THE THAMES PATH – Day 20. To finish at the Barrier.

Rotherhithe to The Barrier,

Back at Rotherhithe I had time to look round St. Mary’s Church where Christopher Jones, the captain of The Mayflower, is buried. There is a commemorative statue to him. The Mayflower set sail from Rotherhithe on its voyage to America with the Pilgrim settlers in 1620 and returned the following year. The Mayflower Pub, one of the oldest on the Thames, is near the departure point. The day started off well alongside the river by converted warehouses and new builds, old wharves still existed and views across the river to Wapping and Limehouse highlighted more development some better than others.

There was a lot of weaving around new apartment blocks. In places marinas have been created in the old wharves. At one point I found myself walking through a riverside hotel.The tide was out with a lot of mud exposed, a display mentioned the 19th century children who would scour the river bed for anything salvageable for a few pence – ‘mudlarks’.

Canary Wharf on the north bank is a glistening financial area rising phoenix like from the wastelands.

The naughty bit –

I was being diverted more and more into the streets away from the river which was frustrating. I was thinking to myself it would have been easier to have hired one of those Boris Bikes but I didn’t have the app. Round the next corner was parked one of those bikes, I was looking at it out of interest and realised it hadn’t been locked, there was no one in sight [honest I double checked] it had been abandoned. So for the next couple of miles I rode the rather unwieldy beast through the streets of Deptford towards Greenwich. A curiosity along the way was a reference to Peter The Great of Russia who in January 1698 came to Deptford to study shipbuilding. A rather odd statue at Deptford Creek marks his visit as well as an old mulberry tree he may have planted. The latter is receiving some care and attention at the moment. 
I cycled on to Cutty Sark, the famous clipper, where I locked up the bike which will be located by satellite. Greenwich was a tourist trap and there was too much to visit on my short transit. I’ve marked it down for a future visit. A former royal palace Greenwich developed as a naval college and is notable for the Meridian 0° longitude.  It is here that the footway under the Thames resurfaces in a small dome – another place to explore.
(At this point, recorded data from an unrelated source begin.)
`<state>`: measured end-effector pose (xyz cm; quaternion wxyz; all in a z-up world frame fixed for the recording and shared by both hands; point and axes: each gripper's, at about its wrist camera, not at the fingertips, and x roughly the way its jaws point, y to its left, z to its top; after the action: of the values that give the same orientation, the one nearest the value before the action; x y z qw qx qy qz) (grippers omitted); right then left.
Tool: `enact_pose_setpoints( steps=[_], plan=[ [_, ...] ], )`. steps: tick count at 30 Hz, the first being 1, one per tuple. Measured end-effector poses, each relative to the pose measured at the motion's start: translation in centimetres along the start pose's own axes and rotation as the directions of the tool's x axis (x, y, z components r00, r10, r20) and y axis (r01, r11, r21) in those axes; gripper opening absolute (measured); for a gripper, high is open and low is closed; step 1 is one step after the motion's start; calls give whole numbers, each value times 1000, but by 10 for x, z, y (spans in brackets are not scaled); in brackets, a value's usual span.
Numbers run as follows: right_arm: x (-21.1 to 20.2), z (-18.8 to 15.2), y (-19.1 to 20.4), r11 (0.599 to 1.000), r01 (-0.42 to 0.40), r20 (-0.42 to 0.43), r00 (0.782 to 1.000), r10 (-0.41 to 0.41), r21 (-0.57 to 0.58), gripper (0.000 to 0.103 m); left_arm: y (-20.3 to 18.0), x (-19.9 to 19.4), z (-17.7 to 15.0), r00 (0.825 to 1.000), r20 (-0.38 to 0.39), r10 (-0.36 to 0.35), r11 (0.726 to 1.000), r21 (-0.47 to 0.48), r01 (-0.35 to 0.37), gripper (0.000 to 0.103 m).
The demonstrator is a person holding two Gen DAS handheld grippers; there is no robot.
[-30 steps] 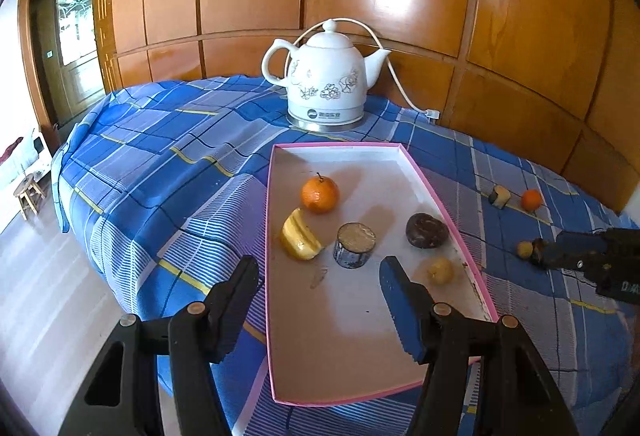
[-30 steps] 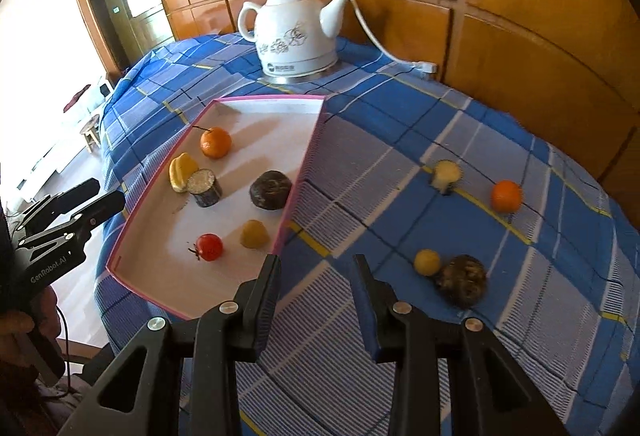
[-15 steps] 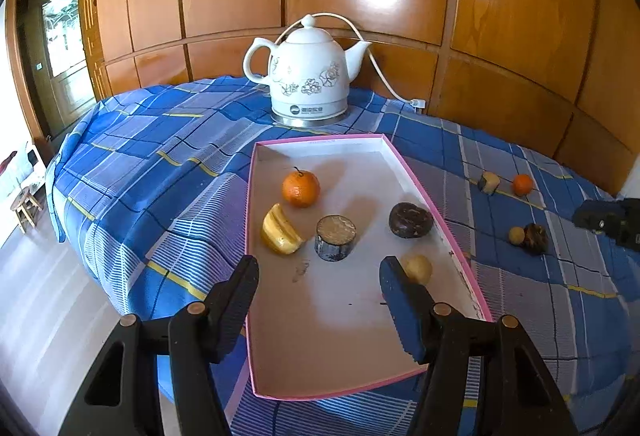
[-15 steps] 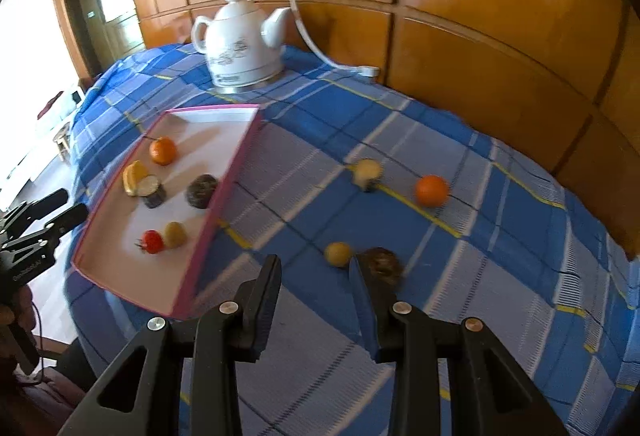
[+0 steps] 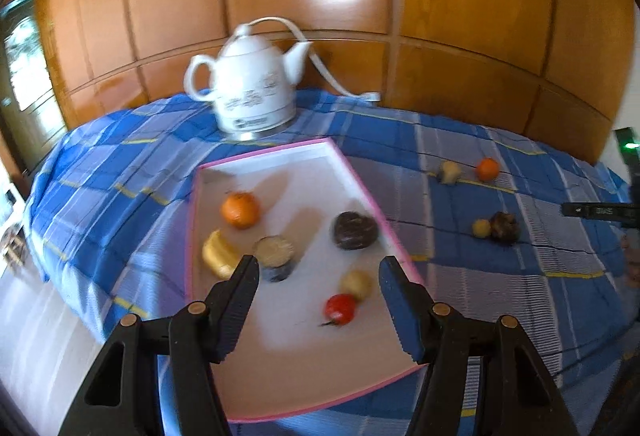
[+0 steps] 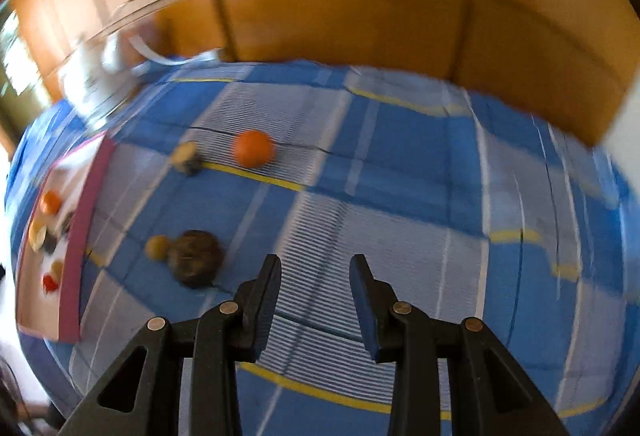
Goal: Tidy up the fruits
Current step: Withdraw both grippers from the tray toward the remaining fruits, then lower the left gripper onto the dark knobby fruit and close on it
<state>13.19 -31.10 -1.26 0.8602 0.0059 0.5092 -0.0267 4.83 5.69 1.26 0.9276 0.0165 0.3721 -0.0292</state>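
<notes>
Reaching for the loose fruit, you have your right gripper (image 6: pixel 315 278) partly open and empty, the dark fruit (image 6: pixel 195 260) near-left of it on the cloth (image 6: pixel 400 171). Swing left and straddle it without nudging the yellow one (image 6: pixel 157 246) touching it. Your left gripper (image 5: pixel 318 278) hangs wide open and empty over the tray (image 5: pixel 362 187).

One pink-rimmed white tray (image 5: pixel 362 187) holds six fruits; four more fruits lie on the blue checked cloth (image 6: pixel 400 155). One white ceramic kettle (image 5: pixel 252 91); two black grippers.
</notes>
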Motion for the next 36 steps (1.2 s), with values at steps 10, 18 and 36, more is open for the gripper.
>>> enact_pose_setpoints(
  steps=[10,18,36],
  plan=[
    [-1,4,-15,996,-18,2,1000,18,86,36,-83,39,26,965,-129,-228,967,90,240,47],
    [-3,5,-9,995,-53,3,999,53,86,36,-139,70,32,950,-188,-248,932,221,287,47],
    [-16,13,-13,986,-114,50,993,108,124,36,-239,140,33,932,-281,-230,761,545,352,48]
  ],
)
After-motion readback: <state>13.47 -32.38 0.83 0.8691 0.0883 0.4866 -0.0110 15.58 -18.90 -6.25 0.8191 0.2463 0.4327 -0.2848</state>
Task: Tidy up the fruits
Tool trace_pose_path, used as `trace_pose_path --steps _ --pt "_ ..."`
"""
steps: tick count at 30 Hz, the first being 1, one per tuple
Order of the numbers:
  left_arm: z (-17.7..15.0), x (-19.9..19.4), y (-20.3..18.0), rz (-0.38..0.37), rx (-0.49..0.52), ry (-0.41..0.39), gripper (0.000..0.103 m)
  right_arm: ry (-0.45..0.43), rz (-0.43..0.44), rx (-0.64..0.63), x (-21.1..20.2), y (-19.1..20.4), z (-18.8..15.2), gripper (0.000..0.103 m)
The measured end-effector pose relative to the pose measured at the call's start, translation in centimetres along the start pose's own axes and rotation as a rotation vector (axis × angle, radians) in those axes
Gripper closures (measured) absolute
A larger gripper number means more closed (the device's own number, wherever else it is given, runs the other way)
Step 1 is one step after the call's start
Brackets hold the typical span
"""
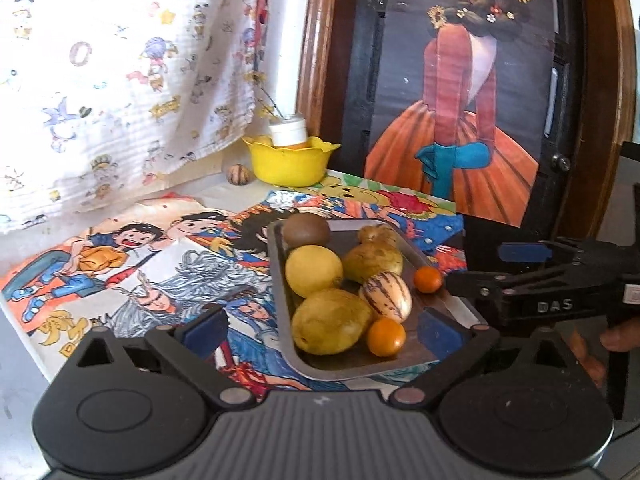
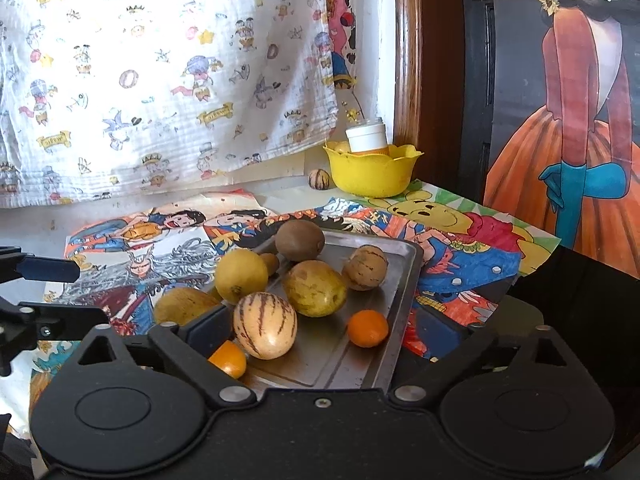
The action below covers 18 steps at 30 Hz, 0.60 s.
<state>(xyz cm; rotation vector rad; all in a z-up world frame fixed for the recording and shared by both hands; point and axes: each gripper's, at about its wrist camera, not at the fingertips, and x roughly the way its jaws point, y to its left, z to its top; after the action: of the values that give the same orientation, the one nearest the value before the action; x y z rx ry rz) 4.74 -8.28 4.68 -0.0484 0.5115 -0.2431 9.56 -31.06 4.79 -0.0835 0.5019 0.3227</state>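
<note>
I hold a two-finger gripper in each hand over a table covered with bright cartoon drawings (image 1: 168, 264). A metal tray (image 2: 360, 364) lies on the drawings near the table's front edge, and the fruit sits in it.

My left gripper (image 1: 320, 332) has its fingers spread wide, one blue pad on each side of the tray's near end, gripping nothing. My right gripper (image 2: 324, 336) is also spread wide and empty; its left finger (image 2: 208, 332) stands just beside the striped pale melon (image 2: 265, 326) and partly hides a small orange fruit (image 2: 228, 358) at the tray's near edge.

In the tray, seen from the right wrist camera: a brown kiwi (image 2: 300, 240) at the far edge, a round yellow lemon (image 2: 241, 275) in front of it, a yellow-green fruit (image 2: 315, 288) in the middle, a dull tan striped fruit (image 2: 366, 267) toward the far right corner, and a second small orange fruit (image 2: 368, 328) alone near the right rim. Another yellow-green fruit (image 2: 184, 306) rests at the tray's left rim, touching the lemon.

At the table's back edge stands a yellow scalloped bowl (image 2: 372, 176) holding a white-capped jar (image 2: 366, 136). A small striped fruit (image 2: 319, 179) lies on the table just left of the bowl. A printed white cloth (image 2: 160, 72) hangs behind the table, and a poster of a girl in an orange skirt (image 1: 460, 120) stands at the back right.
</note>
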Motion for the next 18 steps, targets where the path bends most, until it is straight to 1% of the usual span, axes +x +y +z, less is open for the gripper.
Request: trace_pose_path --steps 5,12,18 --pt "-0.1 -0.2 0.7 0.034 -0.013 -0.01 0.0 -0.008 -0.011 0.009 -0.8 0.7 0.0 0.001" --pt "-0.3 -0.7 1.4 0.108 0.0 -0.024 0.0 -0.021 -0.027 0.052 -2.3 2.0 -0.1 0.001" --pt "-0.8 -1.4 2.3 0.138 0.003 -0.027 0.0 -0.032 -0.051 0.087 -3.7 3.4 -0.6 0.001"
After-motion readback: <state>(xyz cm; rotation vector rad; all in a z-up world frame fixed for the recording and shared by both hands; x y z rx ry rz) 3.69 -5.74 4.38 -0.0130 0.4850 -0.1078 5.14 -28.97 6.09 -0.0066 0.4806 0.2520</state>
There was a pleasant cafe in the Old Brewery where I relaxed before the final stage around Blackwall Point and the Millennium Dome [the O2 arena]An area of Georgian Streets was a pleasant interlude before some awful walking. The way forward was blocked by building sites and you end up walking down a busy road towards The Blackwall Tunnel. An effort to get the path back to the river is down a fenced in lane and even when reunited high wire fences separate you from endless development. All fairly depressing.

Blocked path.

Not the best walking.

Even worse.

 

One building site after another.

Fenced in.

The O2 arena is being swamped by high rise apartments each tempting you to riverside luxury living.The river itself is busy with high speed ‘taxis’ plying between various quays. The far bank is all high rise banks above dockside buildings, so this is where our money goes. Above us the Emirates Cable Cars go back and forth from here to the Royal Victoria Dock on the north side. In the water at this quay is a Gormley installation ‘Quantum Cloud’.  Meanwhile there are fairly regular planes taking off from London City Airport.

Cable Cars, Quantum Cloud and plane.

 

The barrier comes into view around the bend and a further dreary mile, including a gravel extraction plant full of noise and dust, is accomplished to be alongside it. The high tech Thames Barrier can protect London being flooded from high tides and storm surges from the North Sea. I am happy to finish The Thames Path here although I believe there is now an extension 10 miles downstream to  Crayford Ness but I’ve had enough industrial landscape for now. It is debatable where the Thames actually finishes before becoming part of the North Sea.  Where I am now seems a long long way from the Thames Source trickling out into a field in the Cotswolds.